## Problem details
Repeat the listing exactly. Any picture in it should be left out of the copy.

## Supplied material
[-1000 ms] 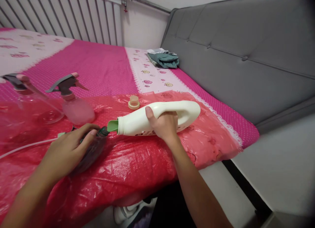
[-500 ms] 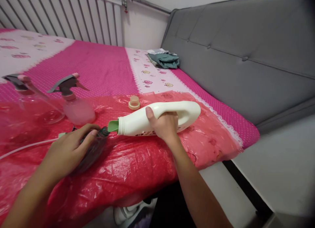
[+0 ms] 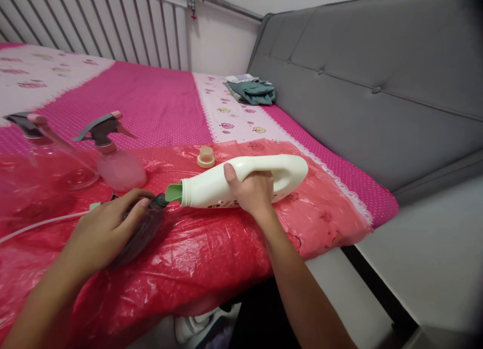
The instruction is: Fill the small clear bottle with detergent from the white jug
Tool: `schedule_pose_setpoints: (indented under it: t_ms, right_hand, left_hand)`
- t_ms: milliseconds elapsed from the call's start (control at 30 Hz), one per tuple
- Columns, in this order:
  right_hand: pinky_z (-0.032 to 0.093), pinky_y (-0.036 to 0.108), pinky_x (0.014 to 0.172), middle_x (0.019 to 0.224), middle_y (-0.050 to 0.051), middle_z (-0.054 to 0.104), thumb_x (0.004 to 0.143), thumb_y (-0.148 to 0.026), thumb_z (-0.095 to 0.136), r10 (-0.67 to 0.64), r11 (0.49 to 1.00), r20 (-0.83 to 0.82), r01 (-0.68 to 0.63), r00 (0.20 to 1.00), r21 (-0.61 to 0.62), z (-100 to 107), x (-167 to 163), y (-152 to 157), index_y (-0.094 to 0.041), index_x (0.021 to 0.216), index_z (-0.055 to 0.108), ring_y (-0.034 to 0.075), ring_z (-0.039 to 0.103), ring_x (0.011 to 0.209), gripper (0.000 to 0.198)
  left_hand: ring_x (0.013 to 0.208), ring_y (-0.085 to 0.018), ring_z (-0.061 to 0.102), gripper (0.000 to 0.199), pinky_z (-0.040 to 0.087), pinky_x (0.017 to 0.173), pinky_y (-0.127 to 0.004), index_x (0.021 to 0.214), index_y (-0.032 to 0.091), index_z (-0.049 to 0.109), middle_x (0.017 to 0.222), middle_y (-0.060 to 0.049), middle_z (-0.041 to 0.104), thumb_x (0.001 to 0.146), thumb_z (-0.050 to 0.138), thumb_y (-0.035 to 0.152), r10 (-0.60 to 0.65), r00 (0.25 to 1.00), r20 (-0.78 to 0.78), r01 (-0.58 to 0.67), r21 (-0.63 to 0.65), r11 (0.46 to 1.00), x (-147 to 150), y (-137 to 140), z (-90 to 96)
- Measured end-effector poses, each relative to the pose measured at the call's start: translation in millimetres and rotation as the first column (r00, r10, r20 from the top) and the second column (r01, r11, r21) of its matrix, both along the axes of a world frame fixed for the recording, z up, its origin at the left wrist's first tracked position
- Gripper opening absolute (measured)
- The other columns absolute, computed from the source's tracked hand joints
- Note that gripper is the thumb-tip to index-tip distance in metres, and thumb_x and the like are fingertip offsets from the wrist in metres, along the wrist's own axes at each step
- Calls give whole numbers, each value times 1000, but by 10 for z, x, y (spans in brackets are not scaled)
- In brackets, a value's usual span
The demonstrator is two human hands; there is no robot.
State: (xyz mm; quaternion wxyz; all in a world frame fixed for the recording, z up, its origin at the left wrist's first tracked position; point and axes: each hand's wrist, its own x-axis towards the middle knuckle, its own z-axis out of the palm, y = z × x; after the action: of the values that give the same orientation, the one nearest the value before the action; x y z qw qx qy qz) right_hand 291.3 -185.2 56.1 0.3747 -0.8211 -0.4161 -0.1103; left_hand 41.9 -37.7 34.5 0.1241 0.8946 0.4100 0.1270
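My right hand (image 3: 254, 192) is closed round the handle of a white detergent jug (image 3: 211, 188), which lies tipped nearly level with its mouth to the left. A green pouring spout (image 3: 174, 192) sticks out of that mouth and meets the neck of a dark, see-through bottle (image 3: 141, 238). Wrapped over this tilted bottle is my left hand (image 3: 109, 226), hiding much of its upper side. Whether liquid is flowing between the two I cannot tell. Just behind the jug, a cream cap (image 3: 206, 158) rests on the red plastic sheet (image 3: 211, 248).
A spray bottle with pink liquid (image 3: 121, 168) and a clear spray bottle (image 3: 56, 158) stand at the left. A pale tube (image 3: 45, 226) runs toward my left hand. Folded clothes (image 3: 252, 90) lie by the grey headboard (image 3: 358, 77). The bed's edge is close in front.
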Motion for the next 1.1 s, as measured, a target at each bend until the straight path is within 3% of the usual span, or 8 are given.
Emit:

## Task output
[-1000 ms] 
[-500 ms] 
[+0 ms] 
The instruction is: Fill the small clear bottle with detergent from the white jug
Tool: `schedule_pose_setpoints: (indented under it: t_ms, right_hand, left_hand)`
- t_ms: milliseconds elapsed from the call's start (control at 30 Hz), one per tuple
- Columns, in this order:
  right_hand: pinky_z (-0.032 to 0.093), pinky_y (-0.036 to 0.108), pinky_x (0.014 to 0.172), middle_x (0.019 to 0.224), middle_y (-0.050 to 0.051), middle_z (-0.054 to 0.104), thumb_x (0.004 to 0.143), thumb_y (-0.148 to 0.026), thumb_z (-0.095 to 0.136), r10 (-0.67 to 0.64), r11 (0.49 to 1.00), r20 (-0.83 to 0.82), r01 (-0.68 to 0.63), r00 (0.20 to 1.00), r21 (-0.61 to 0.62), z (-100 to 107), x (-167 to 163), y (-152 to 157), index_y (-0.094 to 0.041), index_x (0.021 to 0.216), index_z (-0.055 to 0.108), ring_y (-0.034 to 0.075), ring_z (-0.039 to 0.103), ring_x (0.011 to 0.209), gripper (0.000 to 0.198)
  left_hand: ring_x (0.013 to 0.208), ring_y (-0.085 to 0.018), ring_z (-0.061 to 0.102), gripper (0.000 to 0.199), pinky_z (-0.040 to 0.087), pinky_x (0.017 to 0.173), pinky_y (-0.127 to 0.004), index_x (0.021 to 0.214), index_y (-0.032 to 0.091), index_z (-0.049 to 0.109), middle_x (0.017 to 0.222), middle_y (-0.060 to 0.049), middle_z (-0.041 to 0.104), thumb_x (0.001 to 0.146), thumb_z (-0.050 to 0.138), thumb_y (-0.035 to 0.152), r10 (-0.60 to 0.65), r00 (0.25 to 1.00), r20 (-0.78 to 0.78), r01 (-0.58 to 0.67), r21 (-0.63 to 0.65), r11 (0.46 to 1.00), x (-147 to 150), y (-137 to 140), z (-90 to 96)
- Measured end-effector poses, each relative to the pose measured at the call's start: translation in millimetres and rotation as the first column (r00, r10, r20 from the top) and the second column (r01, r11, r21) of its matrix, both along the axes of a world frame fixed for the recording, z up, its origin at the left wrist's first tracked position
- Gripper opening absolute (measured)
- The other columns absolute, computed from the source's tracked hand joints
- Note that gripper is the thumb-tip to index-tip distance in metres, and thumb_x and the like are fingertip offsets from the wrist in metres, along the wrist's own axes at each step
- Calls give whole numbers, each value times 1000, but by 10 for z, x, y (spans in brackets are not scaled)
- In brackets, a value's usual span
The demonstrator is two human hands; there is no robot.
State: (xyz mm; quaternion wxyz; all in a world frame fixed for the recording, z up, its origin at the left wrist's first tracked position; point and axes: each hand's wrist, its own x-axis towards the middle knuckle, its own z-axis out of the palm, y = z × x; after the action: of the values that give the same orientation, the one nearest the value before the action; x y z qw qx qy qz) right_hand 291.3 -185.2 56.1 0.3747 -0.8211 -0.4161 -0.1103; left_hand 41.9 -37.7 34.5 0.1241 0.8946 0.4100 0.1270
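My right hand (image 3: 254, 192) is closed round the handle of a white detergent jug (image 3: 211, 188), which lies tipped nearly level with its mouth to the left. A green pouring spout (image 3: 174, 192) sticks out of that mouth and meets the neck of a dark, see-through bottle (image 3: 141, 238). Wrapped over this tilted bottle is my left hand (image 3: 109, 226), hiding much of its upper side. Whether liquid is flowing between the two I cannot tell. Just behind the jug, a cream cap (image 3: 206, 158) rests on the red plastic sheet (image 3: 211, 248).
A spray bottle with pink liquid (image 3: 121, 168) and a clear spray bottle (image 3: 56, 158) stand at the left. A pale tube (image 3: 45, 226) runs toward my left hand. Folded clothes (image 3: 252, 90) lie by the grey headboard (image 3: 358, 77). The bed's edge is close in front.
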Motion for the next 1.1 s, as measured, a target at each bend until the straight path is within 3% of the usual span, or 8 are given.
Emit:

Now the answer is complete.